HK U23
- Full name: HK U23 Football Team
- Nickname: Young Dragon
- Founded: 2 September 2021; 4 years ago
- Dissolved: 26 May 2024; 2 years ago
| Home colours | Away colours |

= HK U23 Football Team =

The Hong Kong U23 Football Team (香港U23足球隊) was a Hong Kong professional football team managed by the Hong Kong Football Association. Mainly formed by U23 local players, the team once competed in the Hong Kong Premier League. They were dissolved after the end of the 2023–24 season.

==History==
Following the withdrawals of Pegasus and Happy Valley from the 2021–22 HKPL season, the Hong Kong Football Association announced in August 2021 that a new HKPL team mainly formed by U23 local players will be established.

On 2 September 2021, the HKFA confirmed the establishment of HK U23. The team's operation will be maintained for at least three years and no foreign players are allowed to be registered in the team. Meanwhile, the number of overaged players is restricted to five for the team, with no more than three on the pitch during matches. The rest of the players must meet the registration status of U23 local players.

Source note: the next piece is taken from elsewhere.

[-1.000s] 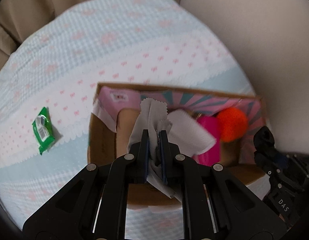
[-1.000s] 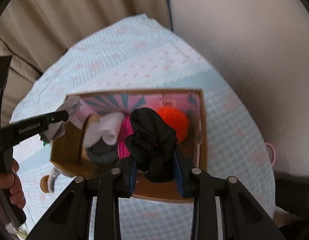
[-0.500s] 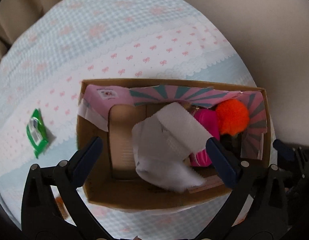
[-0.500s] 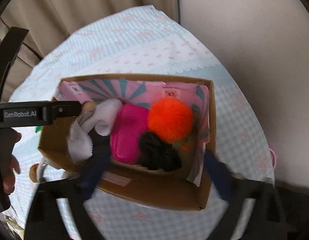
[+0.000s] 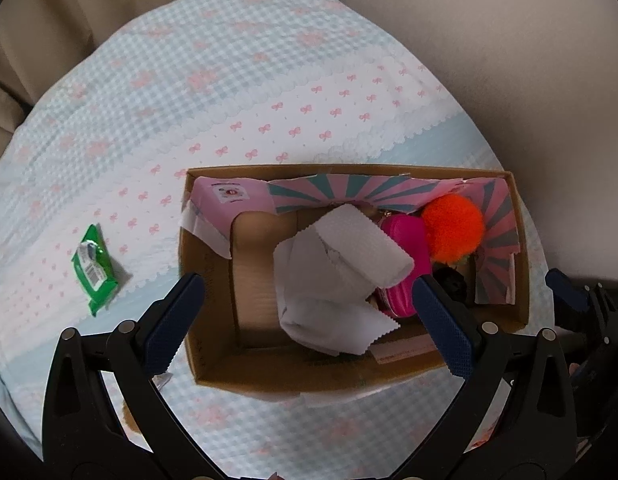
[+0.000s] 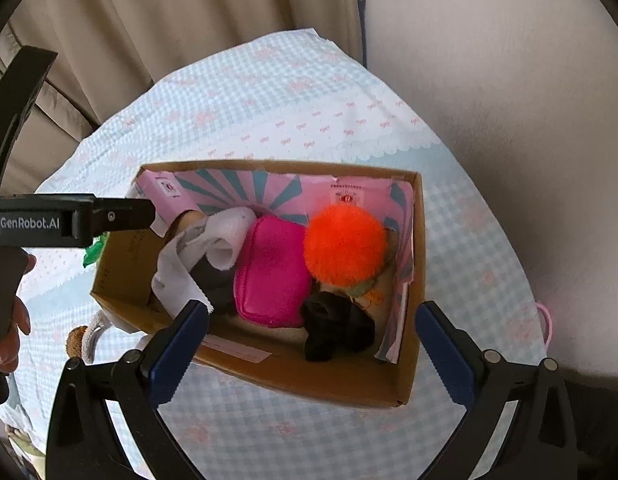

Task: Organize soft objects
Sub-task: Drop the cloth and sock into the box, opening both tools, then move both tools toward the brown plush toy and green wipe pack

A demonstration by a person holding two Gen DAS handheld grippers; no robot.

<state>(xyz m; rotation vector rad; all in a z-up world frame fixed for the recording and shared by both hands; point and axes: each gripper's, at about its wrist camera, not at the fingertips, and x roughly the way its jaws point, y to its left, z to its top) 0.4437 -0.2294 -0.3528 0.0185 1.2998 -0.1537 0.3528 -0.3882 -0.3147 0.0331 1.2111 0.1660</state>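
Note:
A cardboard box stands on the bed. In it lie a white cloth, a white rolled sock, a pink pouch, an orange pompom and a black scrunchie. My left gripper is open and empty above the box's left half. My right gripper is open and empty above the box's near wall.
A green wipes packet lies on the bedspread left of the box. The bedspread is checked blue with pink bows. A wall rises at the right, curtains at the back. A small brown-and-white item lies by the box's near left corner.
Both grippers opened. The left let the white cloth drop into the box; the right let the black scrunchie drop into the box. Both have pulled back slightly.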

Ahead of the 2022–23 season, the club announced that they would move across town from Tsing Yi Sports Ground to Tseung Kwan O Sports Ground.

Starting from the 2023–24 season, the number of overaged players allowed to play on the pitch during matches is changed from three to five.

On 25 May 2024, the club announced that they would be dissolved after the end of the 2023–24 season.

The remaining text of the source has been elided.